### Your task
Leave every image behind and restate the data word for word.
**** Data segment
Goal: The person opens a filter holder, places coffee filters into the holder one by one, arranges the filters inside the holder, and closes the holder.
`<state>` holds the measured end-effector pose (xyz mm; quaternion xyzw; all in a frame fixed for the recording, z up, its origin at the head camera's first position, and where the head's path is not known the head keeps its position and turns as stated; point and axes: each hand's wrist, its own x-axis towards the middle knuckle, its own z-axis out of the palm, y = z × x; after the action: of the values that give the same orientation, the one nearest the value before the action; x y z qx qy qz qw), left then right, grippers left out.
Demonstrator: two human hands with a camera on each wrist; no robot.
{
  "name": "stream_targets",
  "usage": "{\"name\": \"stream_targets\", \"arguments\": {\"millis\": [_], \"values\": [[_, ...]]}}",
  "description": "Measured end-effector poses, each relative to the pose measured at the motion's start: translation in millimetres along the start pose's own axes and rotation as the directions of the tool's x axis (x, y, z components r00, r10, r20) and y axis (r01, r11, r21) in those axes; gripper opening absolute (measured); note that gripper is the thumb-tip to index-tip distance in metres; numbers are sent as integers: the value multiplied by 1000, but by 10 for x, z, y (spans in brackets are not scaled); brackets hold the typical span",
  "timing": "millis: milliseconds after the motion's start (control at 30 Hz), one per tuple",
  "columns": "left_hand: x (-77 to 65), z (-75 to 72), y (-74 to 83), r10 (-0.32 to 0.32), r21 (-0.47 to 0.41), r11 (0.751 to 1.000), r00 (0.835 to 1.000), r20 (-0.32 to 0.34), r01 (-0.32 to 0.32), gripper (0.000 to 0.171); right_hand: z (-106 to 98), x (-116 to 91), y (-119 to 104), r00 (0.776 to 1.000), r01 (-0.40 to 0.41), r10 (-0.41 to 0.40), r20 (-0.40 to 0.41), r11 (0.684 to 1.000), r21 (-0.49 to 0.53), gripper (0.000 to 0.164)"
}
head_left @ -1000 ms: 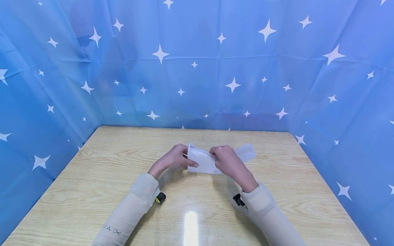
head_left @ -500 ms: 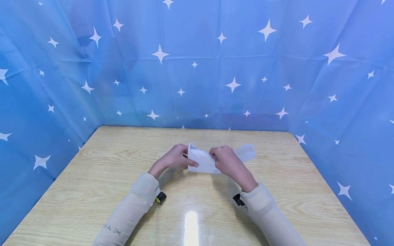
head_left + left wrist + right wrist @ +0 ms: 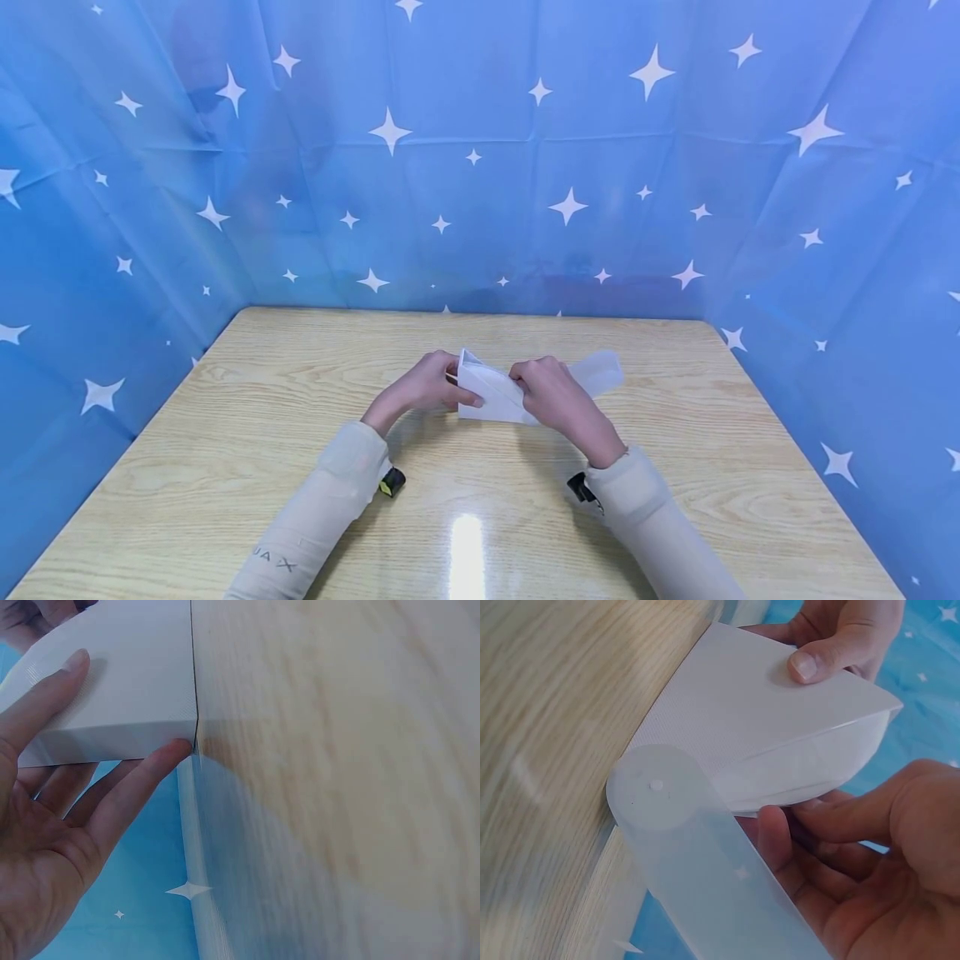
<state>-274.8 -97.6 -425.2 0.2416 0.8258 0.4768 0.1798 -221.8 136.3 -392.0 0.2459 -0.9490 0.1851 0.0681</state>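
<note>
A white wedge-shaped box [image 3: 491, 400] stands on its edge on the table, held between both hands. From one corner swings a translucent cover [image 3: 705, 847] on a round pivot, pointing away from the box. White soft-looking sheets [image 3: 817, 761] bulge along the box's slanted open side. My left hand [image 3: 431, 385] grips the left end, thumb [image 3: 67, 675] flat on the broad face and fingers beneath the end wall. At the slanted side, my right hand [image 3: 557, 398] has curled fingers and thumb pinching at the edge of the white sheets; its fingertips are partly hidden.
The wood-grain table [image 3: 262, 467] spreads around the hands, with a bright light reflection near its front. A blue curtain [image 3: 480, 183] with white stars hangs behind and at both sides. Black wrist cameras [image 3: 392, 482] sit under the pale sleeves [image 3: 330, 492].
Both hands and the box stay in nearly the same place. The slanted edge of the white sheets beside the right hand shifts slightly.
</note>
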Motion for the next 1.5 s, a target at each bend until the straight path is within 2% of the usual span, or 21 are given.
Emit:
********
### Answer to the exercise
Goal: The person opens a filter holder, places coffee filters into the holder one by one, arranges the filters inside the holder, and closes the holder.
`<state>` holds the measured end-effector pose (xyz mm; quaternion xyzw; all in a frame fixed for the recording, z up, its origin at the head camera's first position, and where the head's path is not known the head keeps its position and turns as stated; point and axes: each hand's wrist, its own x-axis towards the middle knuckle, its own z-axis out of the palm, y = z × x; after the action: of the values that give the same orientation, the one nearest the value before the action; x y z qx qy qz qw), left then right, grippers left out.
Demonstrator: two human hands with a camera on each wrist; no robot.
{
  "name": "stream_targets",
  "usage": "{\"name\": \"stream_targets\", \"arguments\": {\"millis\": [_], \"values\": [[_, ...]]}}",
  "description": "Measured end-effector poses, each relative to the pose measured at the motion's start: translation in millimetres along the start pose's own axes and rotation as the directions of the tool's x axis (x, y, z components r00, r10, r20) and y axis (r01, r11, r21) in those axes; gripper opening absolute (measured); note that gripper is the thumb-tip to index-tip distance in metres; numbers are sent as integers: the value multiplied by 1000, but by 10 for x, z, y (spans in brackets are not scaled); brackets hold the typical span",
  "timing": "millis: milliseconds after the motion's start (control at 30 Hz), one per tuple",
  "columns": "left_hand: x (-77 to 65), z (-75 to 72), y (-74 to 83), r10 (-0.32 to 0.32), r21 (-0.47 to 0.41), r11 (0.751 to 1.000), r00 (0.835 to 1.000), r20 (-0.32 to 0.34), r01 (-0.32 to 0.32), gripper (0.000 to 0.171); right_hand: z (-106 to 98), x (-116 to 91), y (-119 to 104), r00 (0.776 to 1.000), r01 (-0.40 to 0.41), r10 (-0.41 to 0.40), r20 (-0.40 to 0.41), r11 (0.684 to 1.000), r21 (-0.49 to 0.53), gripper (0.000 to 0.164)"
}
head_left @ -1000 ms: 
head_left @ -500 ms: 
head_left + left wrist + right wrist @ +0 ms: 
<state>-274.8 -97.6 -425.2 0.2416 0.8258 0.4768 0.1798 -221.8 136.3 -392.0 0.2459 -0.9490 0.1851 0.0681</state>
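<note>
A white wedge-shaped box [image 3: 491, 400] stands on its edge on the table, held between both hands. From one corner swings a translucent cover [image 3: 705, 847] on a round pivot, pointing away from the box. White soft-looking sheets [image 3: 817, 761] bulge along the box's slanted open side. My left hand [image 3: 431, 385] grips the left end, thumb [image 3: 67, 675] flat on the broad face and fingers beneath the end wall. At the slanted side, my right hand [image 3: 557, 398] has curled fingers and thumb pinching at the edge of the white sheets; its fingertips are partly hidden.
The wood-grain table [image 3: 262, 467] spreads around the hands, with a bright light reflection near its front. A blue curtain [image 3: 480, 183] with white stars hangs behind and at both sides. Black wrist cameras [image 3: 392, 482] sit under the pale sleeves [image 3: 330, 492].
Both hands and the box stay in nearly the same place. The slanted edge of the white sheets beside the right hand shifts slightly.
</note>
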Motion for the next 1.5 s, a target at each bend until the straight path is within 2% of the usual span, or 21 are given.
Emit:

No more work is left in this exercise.